En medio de nuestra arqueológica charla le pregunté por Ítala. Murió hace años- me dijo con una media sonrisa de afectuoso recuerdo. Pobre Ítala- continuó- ¿Vos te acordás cuándo la venía a ver aquel pata de bolsa jovencito a las cinco de la tarde escondiéndose entre los árboles? Pobre-volvió a repetir- ellos creían que nadie los veía y todos estabamos detrás de las ventanas con los visillos apenas corridos. La cuadra entera hacía lo mismo. Como nosotros eramos chicos no nos enterábamos de nada.

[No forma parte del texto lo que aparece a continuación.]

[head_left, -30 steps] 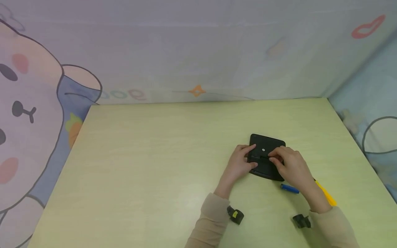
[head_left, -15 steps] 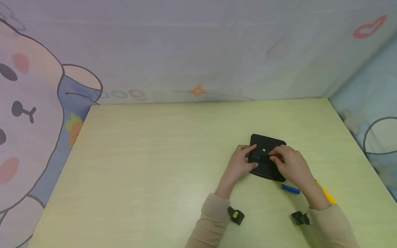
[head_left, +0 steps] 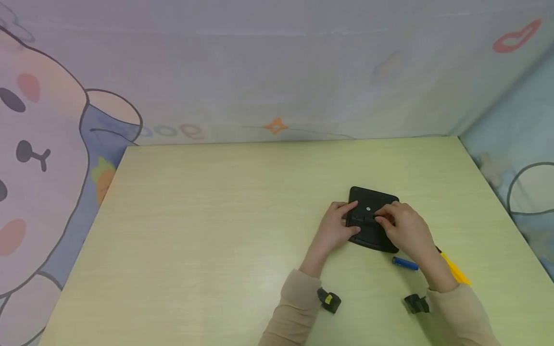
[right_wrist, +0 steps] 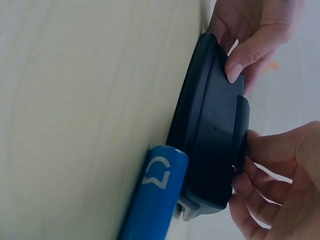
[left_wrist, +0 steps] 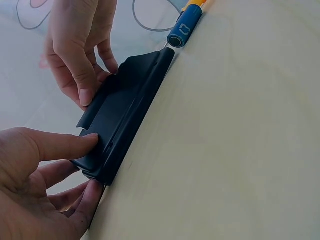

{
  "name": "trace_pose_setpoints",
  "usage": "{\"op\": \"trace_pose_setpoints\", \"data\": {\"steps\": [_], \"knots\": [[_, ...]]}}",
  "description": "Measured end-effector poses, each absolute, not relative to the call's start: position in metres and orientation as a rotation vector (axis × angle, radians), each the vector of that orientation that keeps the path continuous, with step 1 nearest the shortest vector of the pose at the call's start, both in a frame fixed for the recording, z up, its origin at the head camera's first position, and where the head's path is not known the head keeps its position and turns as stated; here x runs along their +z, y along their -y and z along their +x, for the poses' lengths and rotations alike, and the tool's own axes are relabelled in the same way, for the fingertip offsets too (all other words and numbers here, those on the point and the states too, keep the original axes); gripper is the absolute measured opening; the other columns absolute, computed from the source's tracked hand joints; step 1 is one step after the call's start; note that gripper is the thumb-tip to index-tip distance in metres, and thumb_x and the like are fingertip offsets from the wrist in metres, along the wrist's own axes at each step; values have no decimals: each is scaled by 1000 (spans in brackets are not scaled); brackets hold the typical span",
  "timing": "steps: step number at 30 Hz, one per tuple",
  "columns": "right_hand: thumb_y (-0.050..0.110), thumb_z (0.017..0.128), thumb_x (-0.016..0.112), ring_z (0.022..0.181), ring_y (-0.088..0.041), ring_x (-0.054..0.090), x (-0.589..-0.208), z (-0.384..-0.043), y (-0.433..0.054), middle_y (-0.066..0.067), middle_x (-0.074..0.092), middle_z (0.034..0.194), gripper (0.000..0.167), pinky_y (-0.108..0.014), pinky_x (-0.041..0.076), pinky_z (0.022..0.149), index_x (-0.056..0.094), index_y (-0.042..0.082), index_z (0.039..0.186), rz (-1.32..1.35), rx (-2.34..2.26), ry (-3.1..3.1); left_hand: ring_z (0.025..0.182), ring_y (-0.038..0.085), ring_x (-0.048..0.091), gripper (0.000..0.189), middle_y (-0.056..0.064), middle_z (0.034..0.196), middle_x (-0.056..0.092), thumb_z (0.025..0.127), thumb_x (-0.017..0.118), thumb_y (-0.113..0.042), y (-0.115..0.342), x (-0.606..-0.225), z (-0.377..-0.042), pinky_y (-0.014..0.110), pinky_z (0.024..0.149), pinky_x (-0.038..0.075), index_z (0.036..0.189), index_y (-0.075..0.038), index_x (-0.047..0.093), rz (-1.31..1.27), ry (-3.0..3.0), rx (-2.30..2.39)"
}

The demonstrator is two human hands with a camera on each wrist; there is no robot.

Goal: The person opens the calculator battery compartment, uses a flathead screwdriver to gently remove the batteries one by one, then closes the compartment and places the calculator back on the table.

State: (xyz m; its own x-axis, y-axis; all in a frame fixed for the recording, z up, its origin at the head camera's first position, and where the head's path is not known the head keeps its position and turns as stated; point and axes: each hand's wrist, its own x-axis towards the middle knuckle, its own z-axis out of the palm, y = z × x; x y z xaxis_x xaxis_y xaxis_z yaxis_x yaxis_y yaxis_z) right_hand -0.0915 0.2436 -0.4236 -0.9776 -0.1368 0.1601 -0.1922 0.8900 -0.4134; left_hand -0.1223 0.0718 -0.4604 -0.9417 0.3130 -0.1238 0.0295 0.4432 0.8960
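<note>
A flat black device (head_left: 374, 197) lies on the table, its back facing up with a small pale round spot on it. My left hand (head_left: 335, 226) grips its left edge, the thumb on top and other fingers along the side. At the middle of the back, my right hand (head_left: 407, 228) pinches a black cover (right_wrist: 241, 132) between thumb and fingers. In the right wrist view that cover stands up from the device's surface. The right fingers hide part of it in the head view. Close to the device's near edge lies a blue battery (head_left: 405, 263).
A yellow tool (head_left: 454, 269) with a dark tip lies partly behind the right forearm. Wrist-worn cameras, a left one (head_left: 330, 301) and a right one (head_left: 417, 304), sit by the sleeves. The table (head_left: 216, 230) meets a printed cloth backdrop (head_left: 259, 72) behind.
The right wrist and forearm have shifted slightly left, showing more of the yellow tool. The fingers, device and battery stay nearly where they were.
</note>
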Motion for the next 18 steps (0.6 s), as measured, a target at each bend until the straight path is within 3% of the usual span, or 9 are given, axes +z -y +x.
{"op": "trace_pose_setpoints", "data": {"steps": [9, 18], "knots": [[10, 82, 73, 71, -22, 48, -428, -86, -243, -6, 55, 76, 23, -27, 36, 56, 74, -1, 103, 337, 451, 2884, 100, 17, 62, 62, 9, 136, 49, 82, 73, -6, -73, -459, -122, 18, 82, 52, 138, -20, 53, 288, -2417, 1505], [7, 81, 74, 71, -22, 45, -432, -85, -241, -7, 53, 77, 26, -25, 35, 55, 73, -4, 105, 386, 406, 2834, 100, 17, 63, 62, 8, 137, 49, 81, 74, -7, -74, -462, -122, 17, 81, 52, 138, -20, 53, 282, -2423, 1501]]}}
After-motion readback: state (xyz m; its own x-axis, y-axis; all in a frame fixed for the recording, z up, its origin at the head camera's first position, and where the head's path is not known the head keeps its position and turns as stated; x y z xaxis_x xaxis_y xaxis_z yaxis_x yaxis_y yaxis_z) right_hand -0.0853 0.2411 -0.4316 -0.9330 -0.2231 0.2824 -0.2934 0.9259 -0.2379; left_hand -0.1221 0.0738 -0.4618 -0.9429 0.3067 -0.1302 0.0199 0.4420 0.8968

  • ¡Mirá vós- contesté por decir algo con voz ligeramente quebrada. Y el siguió diciendo- Murió viejita pero siempre muy coqueta. Escote, tacos altos y muy pintadita. Los últimos años le entró a fallar el “marote”. A mi me daba mucha lástima porqué los chiquilines, conociendo su historia, la agarraban para el “chorrete” y cuándo se cruzaban con ella le decían una y otra vez ¡ Buenas tardes Doña Ítala… que divino le queda ese vestido! Y ella, encorvadita sobre su bastón, les respondía siempre lo mismo.
  • ¡Divino es dios, queridos, divino es dios!

Caminé en un breve ascenso las tres cuadras largas donde había estacionado.

Desde esa pequeña altura mi calle desaparecía bajo la sombra de los frondosos plátanos.

El sol se ocultaba y la tarde se había puesto muy fria.